Exercise prompt ::
Please return every line of the material verbatim and skip any images.

[[ Collected material open ]]

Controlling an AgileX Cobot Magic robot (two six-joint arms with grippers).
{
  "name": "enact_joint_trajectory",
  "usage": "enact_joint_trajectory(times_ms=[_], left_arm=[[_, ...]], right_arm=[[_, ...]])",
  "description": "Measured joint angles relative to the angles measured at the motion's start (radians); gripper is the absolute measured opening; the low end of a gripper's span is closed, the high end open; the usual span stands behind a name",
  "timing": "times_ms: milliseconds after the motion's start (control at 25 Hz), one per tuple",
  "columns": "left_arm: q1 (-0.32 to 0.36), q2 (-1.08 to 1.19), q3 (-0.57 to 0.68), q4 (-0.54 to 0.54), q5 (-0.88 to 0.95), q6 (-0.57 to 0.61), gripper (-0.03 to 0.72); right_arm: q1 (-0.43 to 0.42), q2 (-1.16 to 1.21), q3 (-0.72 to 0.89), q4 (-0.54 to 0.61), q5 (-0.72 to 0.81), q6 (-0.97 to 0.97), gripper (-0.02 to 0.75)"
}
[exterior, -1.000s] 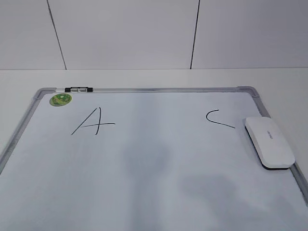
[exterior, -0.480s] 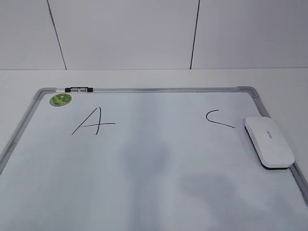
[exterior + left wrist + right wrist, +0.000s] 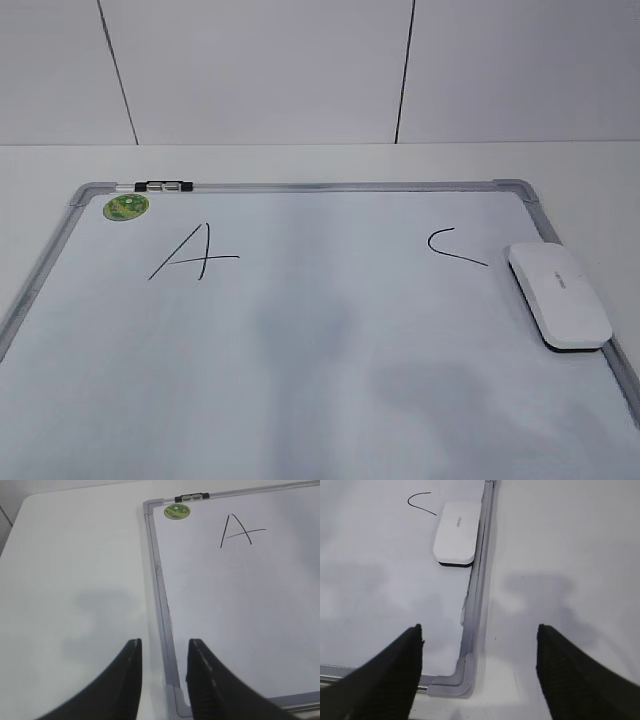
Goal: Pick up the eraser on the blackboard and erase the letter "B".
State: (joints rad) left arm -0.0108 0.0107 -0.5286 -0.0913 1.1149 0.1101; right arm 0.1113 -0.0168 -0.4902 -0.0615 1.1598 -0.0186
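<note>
The blackboard [image 3: 320, 380] is a large white dry-erase surface in a grey frame with rounded corners, lying flat on the pale table [image 3: 300, 160]. A slanted "A" [image 3: 195, 252] sits far left and a small "C" [image 3: 452, 247] far right; no "B" shows between them, only faint grey smudging. The eraser [image 3: 560, 295], a white rounded block with a thin black underside, lies on the board's right edge, just right of the "C". Nothing differs from the earlier frames.

The right gripper [image 3: 480, 670] stands wide open near the board's near-right corner, the eraser well beyond its fingers. The left gripper [image 3: 164, 677] stands narrowly open over the near-left frame, empty.
</note>
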Motion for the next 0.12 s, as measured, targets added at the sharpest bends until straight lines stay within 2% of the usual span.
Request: enact_joint_trajectory(times_ms=[120], left_arm=[[0.0, 0.0, 0.0, 0.0, 0.0, 0.0, 0.239]], right_arm=[[0.0, 0.0, 0.001, 0.0, -0.002, 0.0, 0.568]])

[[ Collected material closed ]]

Completed exercise ::
Controlling an AgileX Cobot Magic robot (two six-joint arms with grippers).
{
  "name": "enact_joint_trajectory",
  "usage": "enact_joint_trajectory(times_ms=[_], left_arm=[[_, ...]], right_arm=[[_, ...]])",
  "description": "Measured joint angles relative to the angles measured at the motion's start (radians); gripper is the absolute measured opening; the low end of a gripper's span is closed, the high end open; the usual span stands behind a name",
  "timing": "times_ms: milliseconds after the motion's start (control at 25 Hz), one per tuple",
  "columns": "left_arm: q1 (-0.32 to 0.36), q2 (-1.08 to 1.19), q3 (-0.57 to 0.68), q4 (-0.54 to 0.54), q5 (-0.88 to 0.95), q6 (-0.57 to 0.61), gripper (-0.03 to 0.72); right_arm: q1 (-0.43 to 0.42), q2 (-1.16 to 1.21), q3 (-0.72 to 0.89), q4 (-0.54 to 0.61), q5 (-0.72 to 0.81), q6 (-0.97 to 0.97), gripper (-0.02 to 0.75)"
}
[exterior, -1.000s] 
[exterior, -0.480s] 
[exterior + left wrist + right wrist, +0.000s] 
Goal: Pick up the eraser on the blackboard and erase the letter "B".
State: (joints rad) left arm -0.0108 0.0107 -0.5286 -0.0913 1.1149 0.1101; right arm 0.1113 -0.0168 -0.4902 -0.0615 1.1598 -0.0186
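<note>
The blackboard [image 3: 320, 380] is a large white dry-erase surface in a grey frame with rounded corners, lying flat on the pale table [image 3: 300, 160]. A slanted "A" [image 3: 195, 252] sits far left and a small "C" [image 3: 452, 247] far right; no "B" shows between them, only faint grey smudging. The eraser [image 3: 560, 295], a white rounded block with a thin black underside, lies on the board's right edge, just right of the "C". Nothing differs from the earlier frames.

The right gripper [image 3: 480, 670] stands wide open near the board's near-right corner, the eraser well beyond its fingers. The left gripper [image 3: 164, 677] stands narrowly open over the near-left frame, empty.
</note>
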Motion for the next 0.12 s, as measured, targets added at the sharpest bends until straight lines stay within 2% of the usual span.
Request: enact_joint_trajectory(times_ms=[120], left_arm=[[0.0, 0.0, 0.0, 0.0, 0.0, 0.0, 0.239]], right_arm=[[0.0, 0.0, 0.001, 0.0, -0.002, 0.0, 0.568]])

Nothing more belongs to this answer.